Exercise: Climbing. Was a lot of fun & good exercise.
Dinner: Salad + grated cheese + vinaigrette + mackerel
Snacks: 5 Lindor chocs. 1 sweet. 2 fingers of kitkat.
Breakfast: Lush chocolate cake. 1 slices.
Seconds: 2 moar slices of choc cake. Owe charity £2.
Lunch: Big Mac and onion rings. Some of B’s nuggets.
Drinks: Lots of tea.
Snack: Tunnock’s Tea Cake. Lindor ball. 1 Maryland. 1 Ferrero Rocher.
Analysis: Am worried my £1 fine for seconds will bankrupt me.

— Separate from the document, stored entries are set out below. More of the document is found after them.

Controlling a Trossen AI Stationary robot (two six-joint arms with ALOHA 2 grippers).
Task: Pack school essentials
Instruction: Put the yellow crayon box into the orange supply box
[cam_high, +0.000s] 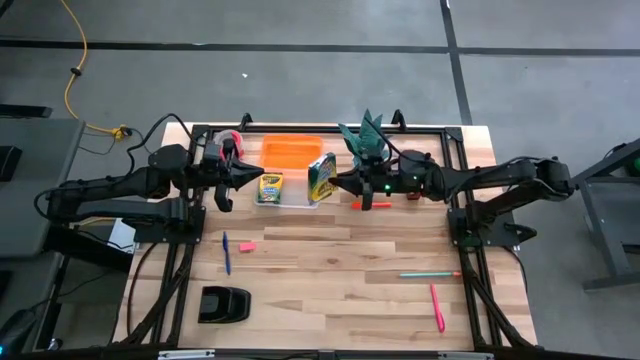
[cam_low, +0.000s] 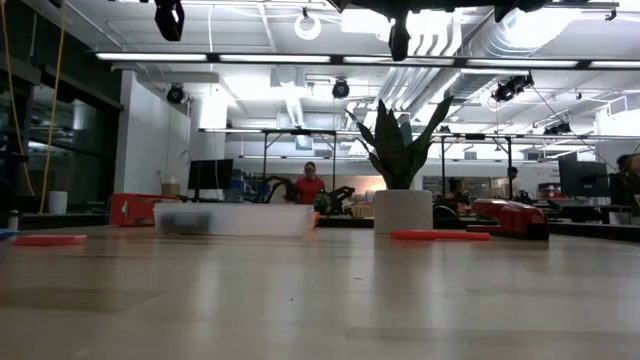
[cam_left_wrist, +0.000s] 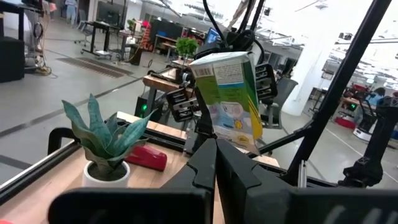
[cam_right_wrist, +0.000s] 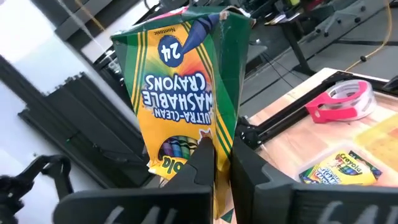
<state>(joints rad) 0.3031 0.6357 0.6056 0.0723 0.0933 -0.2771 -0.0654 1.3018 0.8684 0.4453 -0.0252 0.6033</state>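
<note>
The wooden surface (cam_high: 330, 270) carries a clear bin (cam_high: 290, 205) with an orange lid (cam_high: 292, 150) behind it. One crayon box (cam_high: 270, 187) lies in the bin. The right end effector (cam_high: 345, 178) pinches a second crayon box (cam_high: 321, 178) at the bin's edge, so packing is underway; next it must lower and let go. The left end effector (cam_high: 228, 185) hovers pressed together, empty. Pens (cam_high: 437, 307) and an eraser (cam_high: 247, 246) wait loose.

A clear bin (cam_low: 235, 219) sits beside a potted plant (cam_low: 402, 165).
</note>
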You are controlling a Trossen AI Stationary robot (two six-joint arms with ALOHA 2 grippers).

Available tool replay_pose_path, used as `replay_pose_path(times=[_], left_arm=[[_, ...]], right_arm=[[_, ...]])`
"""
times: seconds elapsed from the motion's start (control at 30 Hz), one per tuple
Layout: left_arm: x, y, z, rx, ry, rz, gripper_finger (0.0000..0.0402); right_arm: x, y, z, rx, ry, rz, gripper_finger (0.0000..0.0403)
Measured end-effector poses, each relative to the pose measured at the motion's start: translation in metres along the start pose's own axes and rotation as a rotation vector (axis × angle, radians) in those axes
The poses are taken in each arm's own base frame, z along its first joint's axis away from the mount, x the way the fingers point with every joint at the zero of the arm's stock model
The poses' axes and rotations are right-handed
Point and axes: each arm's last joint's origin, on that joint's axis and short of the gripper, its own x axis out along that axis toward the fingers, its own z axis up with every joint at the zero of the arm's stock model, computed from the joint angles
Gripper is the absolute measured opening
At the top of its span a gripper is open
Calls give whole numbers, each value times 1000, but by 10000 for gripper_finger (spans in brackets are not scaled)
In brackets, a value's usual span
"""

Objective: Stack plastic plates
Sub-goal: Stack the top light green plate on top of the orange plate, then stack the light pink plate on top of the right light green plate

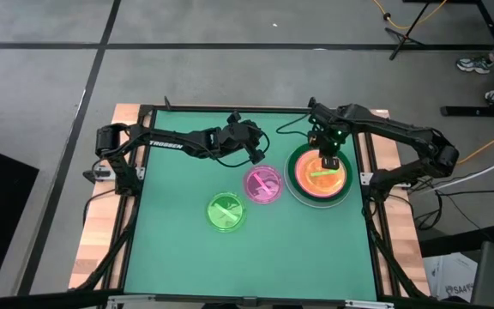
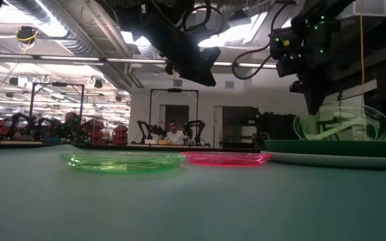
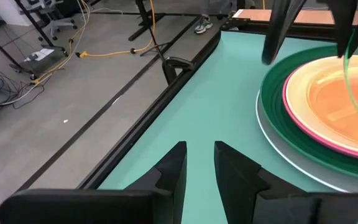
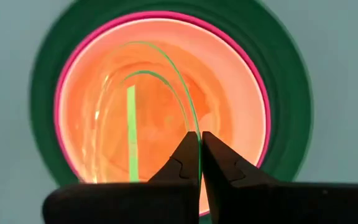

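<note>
While the left arm is reaching in from the bench's left edge, its left gripper [image 1: 256, 148] is hovering above the green bench [image 1: 170, 249], fingers [image 3: 173, 171] slightly spread with a narrow gap and gripping nothing. Below and left of it, a loose lime green plate [image 1: 227, 211] is lying flat on the bench; just beside it to the right, a pink translucent plate [image 1: 263, 184] is lying flat too, near but apart from the big stack. Further right, the stack [image 1: 319, 175] is sitting with a dark green plate [image 4: 42, 106] low down, a pink plate [image 4: 261, 93] rim above it and an orange plate [image 4: 222, 87] inside. The right arm is bending in from the right edge, its right gripper [image 1: 330, 160] pointing down over the stack, fingers [image 4: 185, 163] pressed together and pinching the rim of a second lime green plate [image 4: 131, 134], which is being held tilted just over the orange one. In the low view this plate is showing raised above the stack. Lower plates in the stack are mostly hidden; only a pale rim [image 3: 272, 140] is peeking under the dark green, colour hard to tell.
</note>
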Motion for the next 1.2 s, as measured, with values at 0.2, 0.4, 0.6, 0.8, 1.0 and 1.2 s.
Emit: replay_pose_path(times=[0.2, 0.4, 0.6, 0.8, 1.0, 1.2], left_arm=[[0, 0, 0, 0, 0, 0, 76], [0, 0, 0, -1, 0, 0, 76], [0, 0, 0, 0, 0, 0, 76], [0, 0, 0, -1, 0, 0, 76], [0, 0, 0, -1, 0, 0, 76], [0, 0, 0, -2, 0, 0, 76]], right_arm=[[8, -2, -1, -4, -10, -22, 1], [11, -3, -2, 2, 11, -55, 1], [11, -3, -2, 2, 13, -61, 1], [11, -3, -2, 2, 12, -61, 37], [11, -3, -2, 4, 21, -78, 76], [11, -5, -3, 5, 41, -115, 80]])
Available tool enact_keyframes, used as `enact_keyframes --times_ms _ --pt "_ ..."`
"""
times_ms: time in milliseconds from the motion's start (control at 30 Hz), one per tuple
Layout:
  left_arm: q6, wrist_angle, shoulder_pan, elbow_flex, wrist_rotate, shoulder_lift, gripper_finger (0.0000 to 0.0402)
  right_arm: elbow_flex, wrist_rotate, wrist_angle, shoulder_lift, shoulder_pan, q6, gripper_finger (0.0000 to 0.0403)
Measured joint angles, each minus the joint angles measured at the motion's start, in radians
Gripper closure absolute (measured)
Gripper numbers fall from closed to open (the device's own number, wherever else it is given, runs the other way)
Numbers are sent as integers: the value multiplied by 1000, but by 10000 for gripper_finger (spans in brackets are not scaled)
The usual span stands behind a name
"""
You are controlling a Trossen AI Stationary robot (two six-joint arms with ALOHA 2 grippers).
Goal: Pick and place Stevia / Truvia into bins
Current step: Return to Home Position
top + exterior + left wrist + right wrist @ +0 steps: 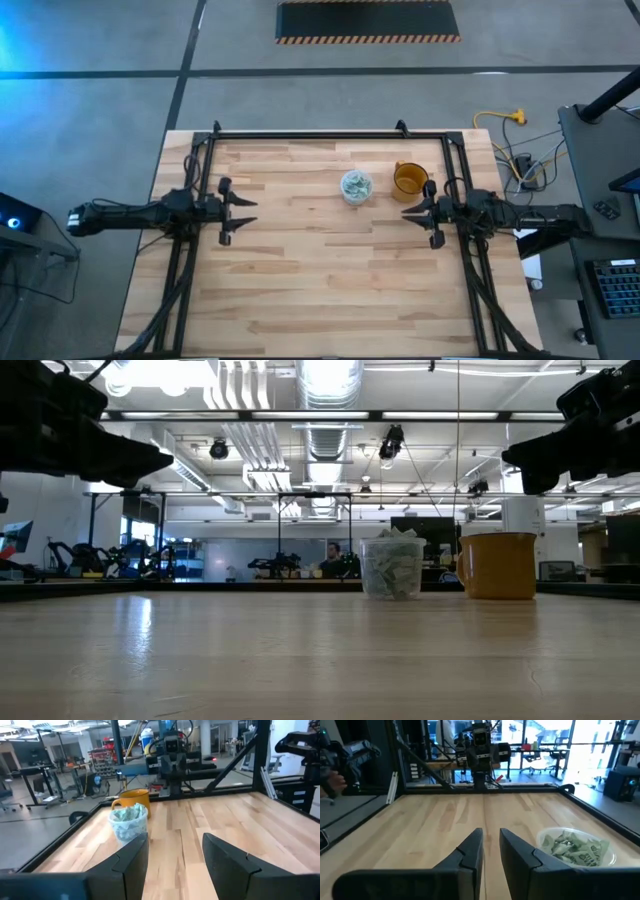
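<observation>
The bin, a clear plastic cup (355, 186), stands upright on its base on the wood table, right of centre toward the far edge. Pale green and white Stevia / Truvia sachets (572, 847) fill it to the rim (128, 820). My left gripper (252, 211) hovers level above the table's left side, pointing toward the right edge, open and with nothing between its fingers (175, 840). My right gripper (405, 212) hovers level at the right side, just near of the cups. Its fingers stand a narrow gap apart (491, 832), holding nothing.
An orange cup (409, 180) stands right beside the bin, on its right, close to my right gripper. A black metal frame (320, 134) runs along the table's far, left and right sides. Bare wood (320, 270) lies between the grippers and toward the near edge.
</observation>
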Motion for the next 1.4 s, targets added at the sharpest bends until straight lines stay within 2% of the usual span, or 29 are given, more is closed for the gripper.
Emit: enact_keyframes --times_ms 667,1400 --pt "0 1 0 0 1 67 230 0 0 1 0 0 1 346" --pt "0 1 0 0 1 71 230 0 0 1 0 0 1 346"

Need to stick with this and stop having seconds!
Analysis 2: Need to start chopping salad for dinner soon or will get tired and have something fattening instead.
Dinner: Lots of salad + mackerel + vinaigrette.
Snack: Remains of two bars of chocolate.
Breakfast: Porridge with honey.
Exercise: CW’s Wii Zumba game.
Food: Shed loads of party food.
Seconds: £10 of fines. I’ve paid this to the United Nations World Food Programme.
Alcohol: Lager. Champagne.
Analysis: I was really good at avoiding seconds till I got a certain level of inebriated when back at home after the party. Need to buy cherry tomatoes.
Analysis: Put food away where possible.
Breakfast: Porridge with honey.
Lunch: Cream cheese and tongue sandwich.
Snack: Finished BSP’s cake off.
Drinks: Coffee x 2.
Dinner: Pickled egg. Plaice. Chips with mayo.
Second dinner: Duck and coleslaw in pitta.
Alcohol: Lots of whisky.
Analysis 1: Broke pact I have with CW of not eating a snack at work without first going downstairs and imagining what I’d wear if I were under 10 stone. Need to remember this.
Analysis 2: Need to look up how to clean the water carafe. Moar water => less snacking.